> **WORK TO BE COMPLETED**
Which lines in the data below contain the string "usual"? Show each one.

----

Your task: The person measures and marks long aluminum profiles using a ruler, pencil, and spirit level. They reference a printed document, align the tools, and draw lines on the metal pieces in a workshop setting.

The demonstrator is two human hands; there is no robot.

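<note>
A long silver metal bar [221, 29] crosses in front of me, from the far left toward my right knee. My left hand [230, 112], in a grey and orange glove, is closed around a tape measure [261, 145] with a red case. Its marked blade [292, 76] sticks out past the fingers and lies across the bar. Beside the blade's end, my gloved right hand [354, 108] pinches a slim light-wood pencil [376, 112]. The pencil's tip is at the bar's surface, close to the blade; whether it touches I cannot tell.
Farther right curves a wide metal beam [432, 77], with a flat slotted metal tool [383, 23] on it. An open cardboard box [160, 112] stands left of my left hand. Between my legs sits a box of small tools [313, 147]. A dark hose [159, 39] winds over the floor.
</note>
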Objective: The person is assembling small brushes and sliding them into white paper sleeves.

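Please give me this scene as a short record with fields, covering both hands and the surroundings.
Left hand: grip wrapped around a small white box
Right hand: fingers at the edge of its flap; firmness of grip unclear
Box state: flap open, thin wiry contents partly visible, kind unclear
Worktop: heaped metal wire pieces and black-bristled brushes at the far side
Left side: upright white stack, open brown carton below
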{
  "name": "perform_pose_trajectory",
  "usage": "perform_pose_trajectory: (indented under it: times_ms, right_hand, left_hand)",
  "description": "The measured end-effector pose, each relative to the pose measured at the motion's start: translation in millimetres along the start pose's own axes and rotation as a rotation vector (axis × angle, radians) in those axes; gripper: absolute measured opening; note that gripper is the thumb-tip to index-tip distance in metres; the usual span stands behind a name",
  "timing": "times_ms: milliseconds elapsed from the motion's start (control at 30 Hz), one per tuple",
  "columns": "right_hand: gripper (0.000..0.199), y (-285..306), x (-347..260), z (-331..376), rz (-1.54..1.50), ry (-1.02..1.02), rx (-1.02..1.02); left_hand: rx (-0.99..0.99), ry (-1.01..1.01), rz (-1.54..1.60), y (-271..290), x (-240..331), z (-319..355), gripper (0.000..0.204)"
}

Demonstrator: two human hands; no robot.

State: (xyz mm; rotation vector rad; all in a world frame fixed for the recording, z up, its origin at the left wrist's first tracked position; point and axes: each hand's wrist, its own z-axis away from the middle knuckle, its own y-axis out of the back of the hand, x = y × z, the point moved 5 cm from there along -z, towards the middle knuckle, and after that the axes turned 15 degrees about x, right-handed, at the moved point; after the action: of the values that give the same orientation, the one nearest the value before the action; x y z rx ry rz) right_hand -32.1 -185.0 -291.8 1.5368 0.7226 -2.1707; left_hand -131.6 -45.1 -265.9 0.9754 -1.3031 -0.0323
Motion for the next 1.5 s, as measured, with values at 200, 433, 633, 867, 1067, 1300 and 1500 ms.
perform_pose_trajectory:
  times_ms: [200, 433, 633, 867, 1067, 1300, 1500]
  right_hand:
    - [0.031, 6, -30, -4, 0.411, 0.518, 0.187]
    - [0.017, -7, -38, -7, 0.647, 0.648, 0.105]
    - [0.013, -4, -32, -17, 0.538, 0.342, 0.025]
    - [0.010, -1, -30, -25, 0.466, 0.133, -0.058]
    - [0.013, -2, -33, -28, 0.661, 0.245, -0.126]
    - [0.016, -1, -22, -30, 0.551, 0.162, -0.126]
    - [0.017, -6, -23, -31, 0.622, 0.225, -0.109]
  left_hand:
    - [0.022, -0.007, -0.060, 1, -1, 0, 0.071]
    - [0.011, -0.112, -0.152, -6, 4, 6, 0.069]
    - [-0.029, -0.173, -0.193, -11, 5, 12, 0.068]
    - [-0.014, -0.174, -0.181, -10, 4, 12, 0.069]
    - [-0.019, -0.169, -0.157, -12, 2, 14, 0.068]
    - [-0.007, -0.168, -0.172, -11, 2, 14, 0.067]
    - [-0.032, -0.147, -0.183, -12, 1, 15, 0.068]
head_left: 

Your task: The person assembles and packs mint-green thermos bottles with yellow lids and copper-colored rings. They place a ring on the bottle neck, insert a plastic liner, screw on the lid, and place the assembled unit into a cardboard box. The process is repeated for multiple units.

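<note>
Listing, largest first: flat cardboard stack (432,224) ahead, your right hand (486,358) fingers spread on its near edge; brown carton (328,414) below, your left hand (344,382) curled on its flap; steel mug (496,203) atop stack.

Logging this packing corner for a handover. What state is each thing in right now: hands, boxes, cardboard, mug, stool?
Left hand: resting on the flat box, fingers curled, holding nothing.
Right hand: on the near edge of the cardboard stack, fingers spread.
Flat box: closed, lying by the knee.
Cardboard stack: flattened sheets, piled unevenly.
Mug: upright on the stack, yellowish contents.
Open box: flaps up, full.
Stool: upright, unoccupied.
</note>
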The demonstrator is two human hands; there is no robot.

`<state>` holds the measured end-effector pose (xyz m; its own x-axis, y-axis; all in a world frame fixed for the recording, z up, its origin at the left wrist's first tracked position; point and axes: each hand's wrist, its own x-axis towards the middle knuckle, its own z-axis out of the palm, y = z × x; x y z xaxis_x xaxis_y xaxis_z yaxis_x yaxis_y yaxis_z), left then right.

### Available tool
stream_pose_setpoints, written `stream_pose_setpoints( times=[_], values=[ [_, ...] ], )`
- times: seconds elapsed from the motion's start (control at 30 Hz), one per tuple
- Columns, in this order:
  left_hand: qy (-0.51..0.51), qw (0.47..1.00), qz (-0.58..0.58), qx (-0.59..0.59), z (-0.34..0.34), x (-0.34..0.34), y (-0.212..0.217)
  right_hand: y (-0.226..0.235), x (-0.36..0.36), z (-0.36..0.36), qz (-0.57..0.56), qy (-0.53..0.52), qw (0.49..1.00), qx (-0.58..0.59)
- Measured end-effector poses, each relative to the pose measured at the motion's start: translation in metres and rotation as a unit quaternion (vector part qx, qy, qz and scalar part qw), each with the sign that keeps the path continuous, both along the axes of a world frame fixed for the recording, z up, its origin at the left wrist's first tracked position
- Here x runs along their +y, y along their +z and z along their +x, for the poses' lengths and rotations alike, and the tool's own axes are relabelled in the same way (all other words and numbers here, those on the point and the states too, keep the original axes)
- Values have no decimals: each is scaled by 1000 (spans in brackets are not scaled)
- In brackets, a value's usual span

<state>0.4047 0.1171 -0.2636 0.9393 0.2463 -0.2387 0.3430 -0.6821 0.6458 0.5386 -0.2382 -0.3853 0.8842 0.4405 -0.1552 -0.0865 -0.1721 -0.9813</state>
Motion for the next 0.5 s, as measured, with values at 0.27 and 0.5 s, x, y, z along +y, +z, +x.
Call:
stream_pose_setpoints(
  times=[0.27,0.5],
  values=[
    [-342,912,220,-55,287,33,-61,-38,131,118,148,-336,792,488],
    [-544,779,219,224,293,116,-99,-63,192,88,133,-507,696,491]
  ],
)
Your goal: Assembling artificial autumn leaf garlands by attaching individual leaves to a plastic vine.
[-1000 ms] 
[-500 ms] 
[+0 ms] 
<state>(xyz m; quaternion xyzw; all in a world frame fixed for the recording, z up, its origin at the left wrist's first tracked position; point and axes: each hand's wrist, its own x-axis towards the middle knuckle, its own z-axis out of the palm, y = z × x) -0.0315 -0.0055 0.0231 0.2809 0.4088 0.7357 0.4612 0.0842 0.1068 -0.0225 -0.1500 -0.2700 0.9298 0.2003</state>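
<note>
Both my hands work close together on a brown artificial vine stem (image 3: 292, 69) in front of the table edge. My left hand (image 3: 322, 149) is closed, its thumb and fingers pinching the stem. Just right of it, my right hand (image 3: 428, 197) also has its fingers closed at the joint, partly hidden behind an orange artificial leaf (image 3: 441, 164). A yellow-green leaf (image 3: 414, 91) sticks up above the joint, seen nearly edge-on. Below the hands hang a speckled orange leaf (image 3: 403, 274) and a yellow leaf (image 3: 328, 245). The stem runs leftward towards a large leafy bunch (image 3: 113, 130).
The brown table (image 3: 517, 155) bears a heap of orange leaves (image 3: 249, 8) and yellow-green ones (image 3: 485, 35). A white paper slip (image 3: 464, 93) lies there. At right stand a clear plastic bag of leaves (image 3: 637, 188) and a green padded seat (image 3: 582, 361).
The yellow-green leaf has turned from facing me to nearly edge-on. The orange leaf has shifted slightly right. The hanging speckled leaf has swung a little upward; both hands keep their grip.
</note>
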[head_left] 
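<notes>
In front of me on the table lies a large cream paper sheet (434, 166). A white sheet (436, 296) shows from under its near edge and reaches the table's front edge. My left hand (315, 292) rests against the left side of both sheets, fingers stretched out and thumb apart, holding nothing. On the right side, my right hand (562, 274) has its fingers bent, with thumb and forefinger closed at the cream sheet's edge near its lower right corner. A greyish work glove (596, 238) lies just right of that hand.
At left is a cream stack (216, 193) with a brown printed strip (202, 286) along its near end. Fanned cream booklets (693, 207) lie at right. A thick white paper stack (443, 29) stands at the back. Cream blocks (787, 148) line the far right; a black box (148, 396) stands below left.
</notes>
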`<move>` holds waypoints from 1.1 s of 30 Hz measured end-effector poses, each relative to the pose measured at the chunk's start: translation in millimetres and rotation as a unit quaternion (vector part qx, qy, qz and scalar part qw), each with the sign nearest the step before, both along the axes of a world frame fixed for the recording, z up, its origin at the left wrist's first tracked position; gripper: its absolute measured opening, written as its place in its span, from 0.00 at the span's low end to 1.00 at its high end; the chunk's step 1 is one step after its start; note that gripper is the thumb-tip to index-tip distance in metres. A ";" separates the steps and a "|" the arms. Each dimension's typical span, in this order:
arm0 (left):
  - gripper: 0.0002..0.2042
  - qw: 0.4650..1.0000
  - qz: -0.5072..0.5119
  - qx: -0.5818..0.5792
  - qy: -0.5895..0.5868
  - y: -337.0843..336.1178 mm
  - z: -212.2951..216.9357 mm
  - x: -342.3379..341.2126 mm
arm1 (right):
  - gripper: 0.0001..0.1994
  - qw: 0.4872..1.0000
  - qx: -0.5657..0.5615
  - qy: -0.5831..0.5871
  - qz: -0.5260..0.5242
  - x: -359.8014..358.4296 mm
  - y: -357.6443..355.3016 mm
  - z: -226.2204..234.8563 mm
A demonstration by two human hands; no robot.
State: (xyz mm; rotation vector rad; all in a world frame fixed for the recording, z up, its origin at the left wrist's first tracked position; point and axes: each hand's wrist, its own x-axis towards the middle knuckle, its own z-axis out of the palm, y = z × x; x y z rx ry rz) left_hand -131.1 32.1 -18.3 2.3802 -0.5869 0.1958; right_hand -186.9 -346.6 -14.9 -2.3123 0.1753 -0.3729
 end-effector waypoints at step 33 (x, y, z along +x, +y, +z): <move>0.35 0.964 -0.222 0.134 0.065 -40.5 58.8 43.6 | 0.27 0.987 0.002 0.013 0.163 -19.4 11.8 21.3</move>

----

> **WRITTEN REPLY**
  "description": "The measured end-effector pose, each relative to the pose measured at the motion's start: translation in millimetres along the start pose's own axes and rotation as a rotation vector (axis × angle, radians) in those axes; gripper: absolute measured opening; note that gripper is the thumb-tip to index-tip distance in metres; the usual span stands behind a name",
- In brackets, a value's usual span

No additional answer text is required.